With the arrival of the Great Depression in the 1930s, the town began to fall on hard times. Some industrial plants closed down, and unemployment went up. Antisemitism also began to rise, and Polish nationalists rallied for boycotts of Jewish businesses and workshops. Some businesses were devastated at that time. This period also had the last rabbi of Łuków: Aron Nuta Frajberg.

== World War II ==
On 19 September 1939, invading military forces of Nazi Germany seized the town. Some Jews tried to defend the town. German forces shot down several Jewish people and burned down 25 Jewish houses in retaliation. A few days later, the Soviet Army entered the town. In October 1939, the Soviet forces retreated, which resulted in 500 Jews fleeing town.

World War II led to the total extermination of the Jewish community in Łuków. Before this happened, the town was a stopover on the way to the gas chambers for thousands of Jews from the neighboring villages, many Polish towns, and even from other countries. Between November and December 1939, more than 2,500 Jews from Serock, Nasielsk, and Suwałki were displaced to Łuków. A year later, this was followed by almost 1000 Jews from Mława, and, in May 1942, more than 2,000 Jews from Slovakia.

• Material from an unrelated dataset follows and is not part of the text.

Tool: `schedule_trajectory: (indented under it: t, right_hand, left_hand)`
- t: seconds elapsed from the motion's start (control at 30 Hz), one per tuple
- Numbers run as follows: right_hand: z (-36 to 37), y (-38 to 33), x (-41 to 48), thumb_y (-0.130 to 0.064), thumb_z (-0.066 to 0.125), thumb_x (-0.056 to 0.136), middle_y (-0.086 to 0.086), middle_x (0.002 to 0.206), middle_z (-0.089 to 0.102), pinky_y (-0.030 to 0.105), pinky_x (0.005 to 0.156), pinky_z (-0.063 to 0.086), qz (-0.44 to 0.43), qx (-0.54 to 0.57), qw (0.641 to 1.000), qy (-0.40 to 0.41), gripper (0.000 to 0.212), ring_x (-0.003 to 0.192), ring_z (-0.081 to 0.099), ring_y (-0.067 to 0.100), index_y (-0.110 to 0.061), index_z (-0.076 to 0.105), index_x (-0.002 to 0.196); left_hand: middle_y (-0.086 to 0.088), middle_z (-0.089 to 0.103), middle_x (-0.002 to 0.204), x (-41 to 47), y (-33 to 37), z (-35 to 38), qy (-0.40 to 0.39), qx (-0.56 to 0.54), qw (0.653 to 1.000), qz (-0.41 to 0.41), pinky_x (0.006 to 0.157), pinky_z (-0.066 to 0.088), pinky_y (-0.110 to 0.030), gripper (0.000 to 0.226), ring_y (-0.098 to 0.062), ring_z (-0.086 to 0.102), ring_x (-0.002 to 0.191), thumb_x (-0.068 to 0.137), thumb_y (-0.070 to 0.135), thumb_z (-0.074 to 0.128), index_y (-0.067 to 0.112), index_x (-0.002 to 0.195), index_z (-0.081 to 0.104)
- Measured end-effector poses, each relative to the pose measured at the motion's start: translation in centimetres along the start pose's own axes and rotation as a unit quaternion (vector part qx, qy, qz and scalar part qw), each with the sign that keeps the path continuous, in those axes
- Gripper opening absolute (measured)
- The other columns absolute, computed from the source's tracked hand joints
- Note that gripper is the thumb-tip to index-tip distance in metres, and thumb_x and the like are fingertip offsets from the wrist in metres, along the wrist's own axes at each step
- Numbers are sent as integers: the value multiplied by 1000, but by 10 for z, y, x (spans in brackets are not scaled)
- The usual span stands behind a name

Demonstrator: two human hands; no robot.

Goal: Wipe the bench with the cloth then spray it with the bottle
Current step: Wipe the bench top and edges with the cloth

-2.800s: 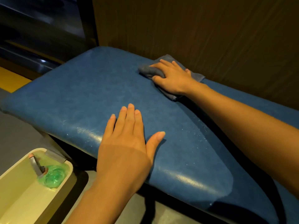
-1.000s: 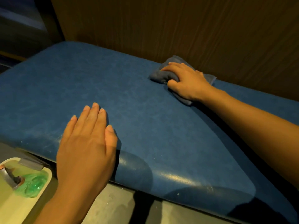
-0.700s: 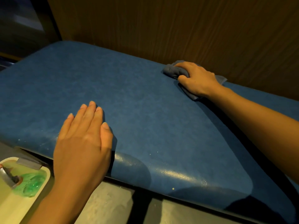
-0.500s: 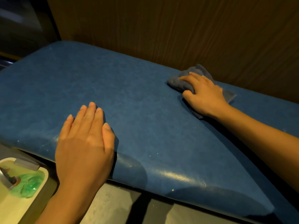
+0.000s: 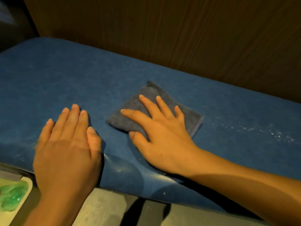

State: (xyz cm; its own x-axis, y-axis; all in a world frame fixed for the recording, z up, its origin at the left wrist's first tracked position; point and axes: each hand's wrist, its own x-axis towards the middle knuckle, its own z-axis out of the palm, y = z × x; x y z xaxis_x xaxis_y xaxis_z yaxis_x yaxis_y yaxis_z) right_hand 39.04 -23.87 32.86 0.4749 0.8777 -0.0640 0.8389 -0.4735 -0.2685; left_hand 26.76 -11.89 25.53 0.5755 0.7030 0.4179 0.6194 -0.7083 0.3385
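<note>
A padded blue bench runs across the view against a wooden wall. A folded grey cloth lies flat on its middle. My right hand presses down on the cloth with fingers spread, thumb at the cloth's near edge. My left hand rests flat on the bench's front edge, left of the cloth, holding nothing. A patch of pale specks marks the bench surface to the right of the cloth. No spray bottle is in view.
A dark brown wooden wall backs the bench. At the bottom left stands a pale bin lined with a green bag. Grey floor shows below the bench's front edge.
My right hand has dragged the cloth from the back of the bench by the wall toward the front middle. My left hand has stayed in place on the front edge.
</note>
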Motion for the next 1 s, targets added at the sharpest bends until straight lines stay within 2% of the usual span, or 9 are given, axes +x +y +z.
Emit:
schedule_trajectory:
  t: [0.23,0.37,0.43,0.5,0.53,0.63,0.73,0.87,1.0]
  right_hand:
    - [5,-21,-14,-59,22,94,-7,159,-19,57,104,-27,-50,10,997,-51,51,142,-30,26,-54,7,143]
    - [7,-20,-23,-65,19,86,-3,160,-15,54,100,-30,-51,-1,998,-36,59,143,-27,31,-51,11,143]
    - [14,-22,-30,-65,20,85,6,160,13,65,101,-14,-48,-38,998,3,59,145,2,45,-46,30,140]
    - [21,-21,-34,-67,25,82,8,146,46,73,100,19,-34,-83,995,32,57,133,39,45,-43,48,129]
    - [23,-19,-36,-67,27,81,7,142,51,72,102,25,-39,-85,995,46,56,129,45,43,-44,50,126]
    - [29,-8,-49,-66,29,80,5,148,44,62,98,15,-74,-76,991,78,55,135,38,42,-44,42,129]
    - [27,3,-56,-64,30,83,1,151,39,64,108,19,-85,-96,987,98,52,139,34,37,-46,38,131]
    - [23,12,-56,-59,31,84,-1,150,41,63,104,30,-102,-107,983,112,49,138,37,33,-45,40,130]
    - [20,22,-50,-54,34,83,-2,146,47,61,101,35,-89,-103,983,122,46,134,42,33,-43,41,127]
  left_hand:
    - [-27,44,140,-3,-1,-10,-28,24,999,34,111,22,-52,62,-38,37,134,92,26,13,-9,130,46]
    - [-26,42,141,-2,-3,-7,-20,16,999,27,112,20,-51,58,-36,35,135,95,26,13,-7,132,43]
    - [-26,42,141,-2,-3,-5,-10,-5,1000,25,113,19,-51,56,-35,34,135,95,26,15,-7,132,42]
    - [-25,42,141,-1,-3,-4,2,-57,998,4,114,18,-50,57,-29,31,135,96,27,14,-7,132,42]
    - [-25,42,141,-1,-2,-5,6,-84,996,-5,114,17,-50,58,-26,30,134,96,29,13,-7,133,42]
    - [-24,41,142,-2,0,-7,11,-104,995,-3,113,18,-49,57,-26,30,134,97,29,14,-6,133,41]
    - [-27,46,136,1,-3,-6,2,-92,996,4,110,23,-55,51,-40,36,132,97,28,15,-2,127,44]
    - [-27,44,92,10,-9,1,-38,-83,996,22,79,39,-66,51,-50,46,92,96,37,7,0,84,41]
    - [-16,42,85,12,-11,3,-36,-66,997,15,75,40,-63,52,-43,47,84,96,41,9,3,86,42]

The first mass executions of Łuków Jews started in March 1942. At that time, Germans shot 47 people. In the summer the Jews were forbidden to leave the town. A regular action of liquidation of the Jewish community started on 5 October 1942. On that day, about 4,000 people were transported to the Treblinka extermination camp and about 500 were executed in the town (the last rabbi of the community, Aaron Note Freiberg, was among them). Another 2,000 people were transported to Treblinka on 8 October 1942. After this action, the area of ghetto was decreased and the Jews from the neighboring towns and villages, such as Kock, Wojcieszków, Adamów, Stanin, Tuchowicz, Trzebieszów and Ulan, were forced to come to Łuków. After that, between 26–27 October and between 7–11 November, another 4,000 people were taken to Treblinka. A few hundred more Jews were executed at the court of the Łuków magistrate and in the Jewish cemetery. The Jews who survived were closed in the ghetto at the beginning of December, and there were regular executions. The ghetto was finally liquidated on 2 May 1943, when SS troops deported about 4,000 people to Treblinka.

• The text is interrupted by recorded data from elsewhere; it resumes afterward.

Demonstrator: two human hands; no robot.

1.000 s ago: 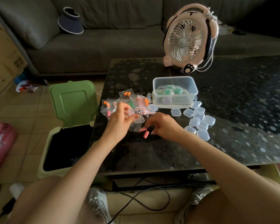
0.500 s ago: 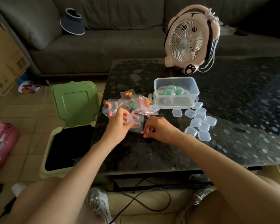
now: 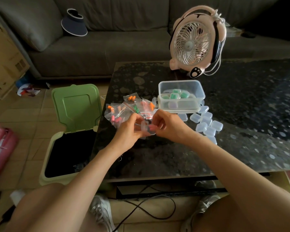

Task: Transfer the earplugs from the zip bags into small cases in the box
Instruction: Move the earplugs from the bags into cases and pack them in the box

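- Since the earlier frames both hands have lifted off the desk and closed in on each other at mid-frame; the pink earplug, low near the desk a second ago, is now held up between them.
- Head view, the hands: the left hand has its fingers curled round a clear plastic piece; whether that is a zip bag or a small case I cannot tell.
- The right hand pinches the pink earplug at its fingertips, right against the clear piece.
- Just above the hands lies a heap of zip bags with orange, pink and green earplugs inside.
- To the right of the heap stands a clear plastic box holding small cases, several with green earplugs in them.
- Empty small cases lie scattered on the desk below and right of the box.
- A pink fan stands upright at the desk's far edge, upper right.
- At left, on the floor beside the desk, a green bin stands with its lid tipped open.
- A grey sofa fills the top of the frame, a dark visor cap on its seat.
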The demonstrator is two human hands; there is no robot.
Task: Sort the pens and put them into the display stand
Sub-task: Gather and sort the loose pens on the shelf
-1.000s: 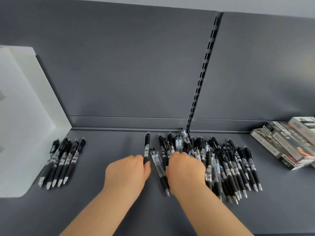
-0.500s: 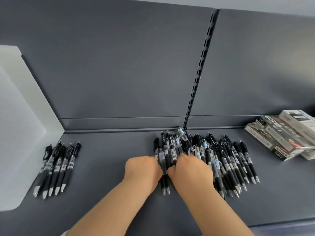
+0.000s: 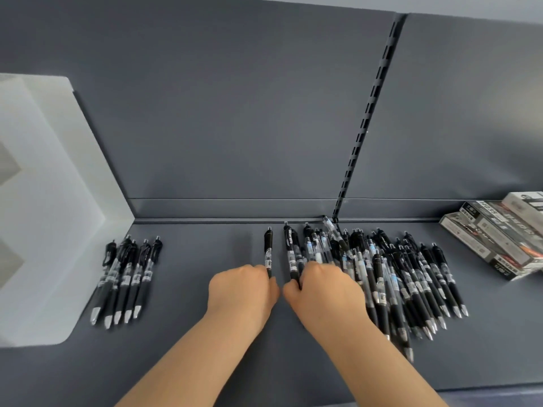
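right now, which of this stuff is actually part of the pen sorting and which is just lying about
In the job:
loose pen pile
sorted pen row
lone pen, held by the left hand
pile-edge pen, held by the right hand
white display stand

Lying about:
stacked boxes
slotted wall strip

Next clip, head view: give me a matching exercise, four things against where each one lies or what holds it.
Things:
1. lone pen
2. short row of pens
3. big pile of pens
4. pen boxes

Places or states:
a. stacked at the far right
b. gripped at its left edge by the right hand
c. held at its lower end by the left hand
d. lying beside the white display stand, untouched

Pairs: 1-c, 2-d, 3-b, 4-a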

In summary, from 1942 and 1943, around 14,000 Jews from the Łuków ghetto and the neighboring towns and villages were sent to the gas chambers in Treblinka, and approximately 2,000 Jews were executed in the town. In this way the Jewish community in Łuków ended.

== Survivors ==
Following WWII, it was estimated that about 150 Jews from Łuków survived. The majority had left for the Soviet Union. After the war, many settled in Silesia and later moved to Western Europe, Israel, or the United States. In 1950, only six Jews lived in Łuków. In 1968, a memorial book The Book of Lukow: Dedicated to a Destroyed Community was published in Tel Aviv, Israel, which included memories of former town residents.